Documentation of DataSchema variable metadata should be done using the following template:
Variable name - a computer-readable name (variable naming guidelines to follow)
Variable description - a detailed description of the variable, which might include components such as whether the variable needs to be measured or self-reported, the recall period (current, in the past month, year), or the accepted information source (questionnaire or registries)

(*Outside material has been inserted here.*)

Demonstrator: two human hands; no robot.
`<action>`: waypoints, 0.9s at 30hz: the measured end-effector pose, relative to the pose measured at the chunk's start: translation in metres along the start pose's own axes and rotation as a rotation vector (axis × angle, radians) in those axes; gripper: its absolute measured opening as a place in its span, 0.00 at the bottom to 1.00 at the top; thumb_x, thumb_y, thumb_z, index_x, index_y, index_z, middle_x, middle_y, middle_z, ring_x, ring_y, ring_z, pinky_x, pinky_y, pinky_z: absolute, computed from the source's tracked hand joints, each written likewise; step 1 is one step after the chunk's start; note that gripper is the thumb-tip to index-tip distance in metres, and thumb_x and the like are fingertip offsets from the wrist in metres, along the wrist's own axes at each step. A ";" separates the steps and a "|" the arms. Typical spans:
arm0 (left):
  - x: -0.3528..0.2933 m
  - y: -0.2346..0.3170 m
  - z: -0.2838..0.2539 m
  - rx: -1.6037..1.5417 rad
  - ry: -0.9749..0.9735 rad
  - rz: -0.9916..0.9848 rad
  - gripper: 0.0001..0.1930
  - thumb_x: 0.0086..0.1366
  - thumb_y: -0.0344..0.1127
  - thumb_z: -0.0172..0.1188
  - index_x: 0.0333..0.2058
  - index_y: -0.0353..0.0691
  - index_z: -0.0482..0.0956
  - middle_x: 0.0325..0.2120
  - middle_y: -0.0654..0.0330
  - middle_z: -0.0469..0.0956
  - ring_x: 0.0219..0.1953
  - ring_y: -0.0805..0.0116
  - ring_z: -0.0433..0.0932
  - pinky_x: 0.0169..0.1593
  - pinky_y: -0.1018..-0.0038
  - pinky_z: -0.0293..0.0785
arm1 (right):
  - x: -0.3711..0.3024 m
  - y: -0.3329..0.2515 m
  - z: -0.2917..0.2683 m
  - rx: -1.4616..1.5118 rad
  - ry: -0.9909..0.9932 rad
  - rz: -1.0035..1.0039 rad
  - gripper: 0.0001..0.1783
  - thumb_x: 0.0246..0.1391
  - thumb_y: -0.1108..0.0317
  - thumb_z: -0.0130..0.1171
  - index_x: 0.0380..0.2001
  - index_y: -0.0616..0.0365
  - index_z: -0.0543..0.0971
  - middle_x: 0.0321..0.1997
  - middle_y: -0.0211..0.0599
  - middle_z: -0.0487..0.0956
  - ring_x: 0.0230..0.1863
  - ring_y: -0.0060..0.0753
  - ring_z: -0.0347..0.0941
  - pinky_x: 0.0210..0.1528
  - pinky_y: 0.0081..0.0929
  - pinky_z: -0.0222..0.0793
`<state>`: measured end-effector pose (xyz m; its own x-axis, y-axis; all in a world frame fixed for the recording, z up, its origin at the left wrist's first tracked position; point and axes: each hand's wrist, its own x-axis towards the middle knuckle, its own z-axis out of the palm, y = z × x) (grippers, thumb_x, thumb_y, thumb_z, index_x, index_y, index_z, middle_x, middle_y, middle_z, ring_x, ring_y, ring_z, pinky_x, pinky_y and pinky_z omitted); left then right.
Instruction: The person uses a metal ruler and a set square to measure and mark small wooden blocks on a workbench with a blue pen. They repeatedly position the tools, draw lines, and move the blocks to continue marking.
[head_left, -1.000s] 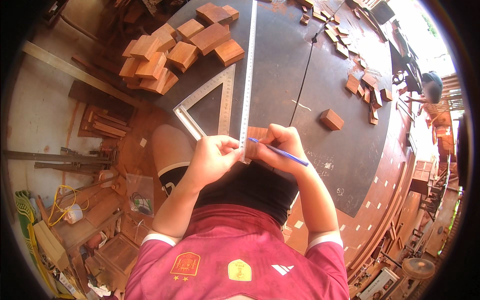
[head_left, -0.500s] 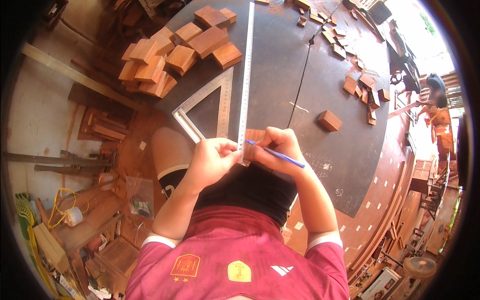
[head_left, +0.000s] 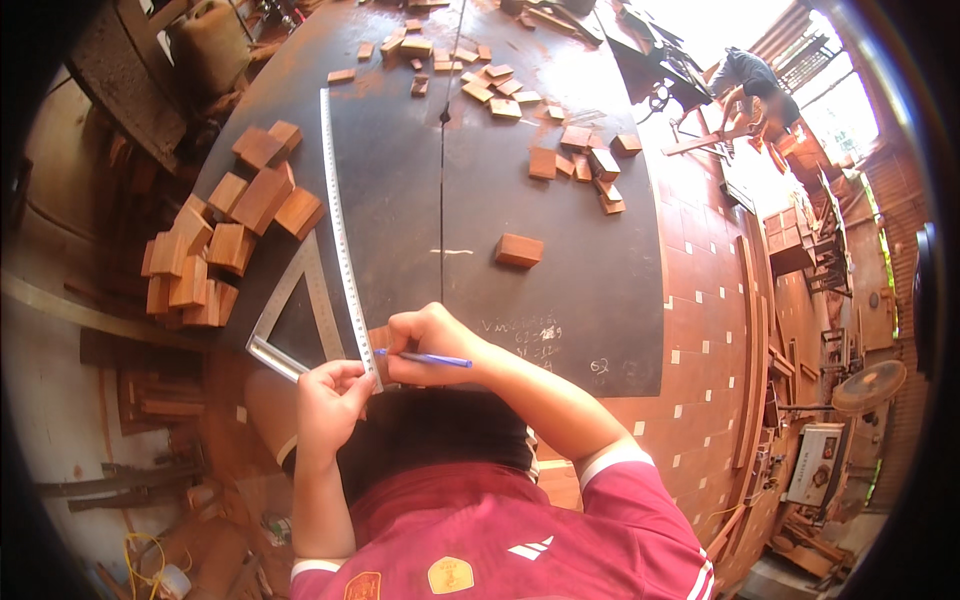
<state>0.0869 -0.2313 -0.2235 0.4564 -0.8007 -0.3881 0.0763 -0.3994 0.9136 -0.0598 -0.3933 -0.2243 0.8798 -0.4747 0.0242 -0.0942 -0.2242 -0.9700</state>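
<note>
A long white ruler [head_left: 340, 225] runs up the dark table, its near end pinched by my left hand [head_left: 330, 402]. My right hand [head_left: 428, 338] grips a blue pen [head_left: 435, 359], whose tip is close to the ruler's edge. Partly covered by my right hand, a small wooden block [head_left: 379, 338] lies against the ruler's near end. Left of the ruler is a triangular metal set square [head_left: 320, 295] with a thick edge piece, its corner close to my left hand.
A pile of wooden blocks [head_left: 232, 246] occupies the table's left side. One block [head_left: 519, 250] lies alone right of the table's seam, with more small blocks [head_left: 580, 163] farther back. Chalk marks show on the dark tabletop [head_left: 560, 310]. Another person [head_left: 757, 85] bends over at far right.
The whole view has swung to the right, so the table and blocks appear farther left. Both hands keep their places at the ruler's near end, pen still in the right.
</note>
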 end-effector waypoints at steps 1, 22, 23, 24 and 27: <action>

Value type - integer, decimal, date, datetime, or text
Variable unit - if applicable - e.g. cm, kg, mmol. If not applicable, leave blank
Category coding - if applicable fill out table below with correct values. If not applicable (i.e. a continuous variable) delete the table.
Code | Category Label |
---|---|
0 | |
1 |
Harmonization status - complete or impossible
Harmonization comment - if needed, note on methodology or any reference used in the harmonization process
R script
#This is where the R-script will be written
This is what the filled out template would look like for the Cigarette smoking status variable
Variable name: lsb_smk_status
Variable description: indicator of whether the participant is never, past, or current smoker. This variable targets cigarette smoking behaviour only and excludes cigar, pipes and other tobaco products
Value type: integer
Variable unit: N/A
Category coding:
Code | Category Label |
---|---|
0 | Never smoked |
1 | Past smoker |
2 | Current smoker |
Harmonization status: complete
Harmonization comment: N/A
R script:
#This is where the R-script will be written
As you see in the template above, Dataschema variable metadata are followed by R code chunks (the section below R scripts:), where data harmonization script will be written. R code chunks are created by three back ticks followed by an r in braces. They end with three back ticks.
Rscripts will be written in RStudio (details to follow).